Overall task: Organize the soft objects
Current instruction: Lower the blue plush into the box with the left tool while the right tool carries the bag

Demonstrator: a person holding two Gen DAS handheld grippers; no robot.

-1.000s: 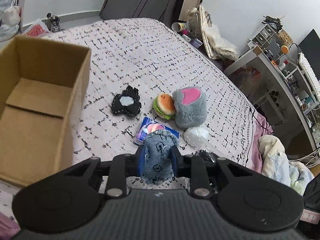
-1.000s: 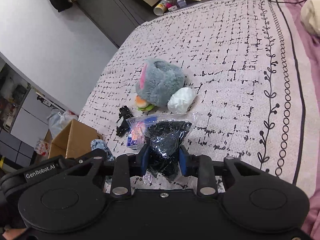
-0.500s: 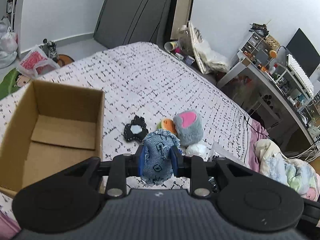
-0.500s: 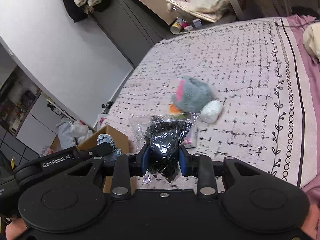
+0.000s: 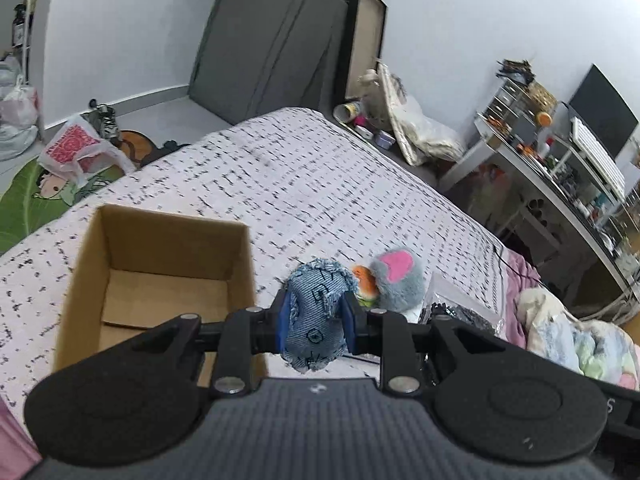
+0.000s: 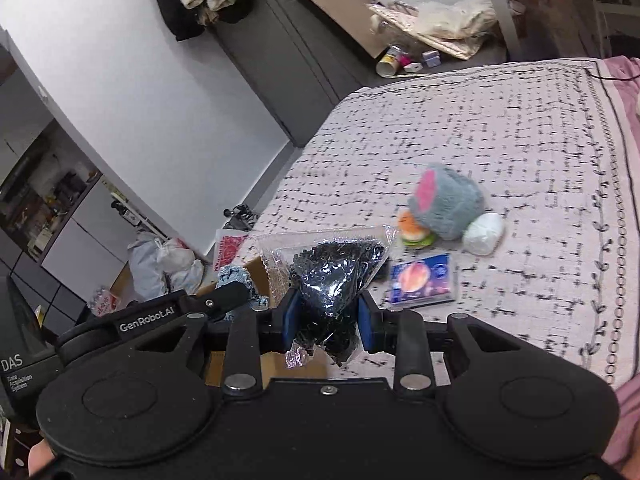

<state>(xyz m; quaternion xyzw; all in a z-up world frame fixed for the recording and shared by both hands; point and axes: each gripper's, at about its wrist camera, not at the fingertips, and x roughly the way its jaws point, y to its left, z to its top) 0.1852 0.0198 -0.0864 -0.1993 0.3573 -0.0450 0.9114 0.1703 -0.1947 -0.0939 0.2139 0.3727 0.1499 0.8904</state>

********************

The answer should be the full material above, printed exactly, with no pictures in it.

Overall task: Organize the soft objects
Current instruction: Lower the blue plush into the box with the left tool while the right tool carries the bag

Demonstrator: a person holding two Gen DAS handheld grippers; no robot.

-1.000s: 
-1.000s: 
-0.500s: 
-0.500s: 
+0.000s: 
+0.000s: 

<state>(xyz m; quaternion xyzw; all in a z-up world frame fixed for the recording and shared by both hands; point and axes: each gripper's, at about its wrist camera, not at the fingertips, and x roughly the way its jaws point, y to its left, z to its top) 0.1852 0.0198 -0.0864 -0.1993 0.3573 -0.0450 0.9114 0.1703 -0.1947 -0.0939 0.2139 0.3727 0.1499 0.8904</state>

The output above is complete.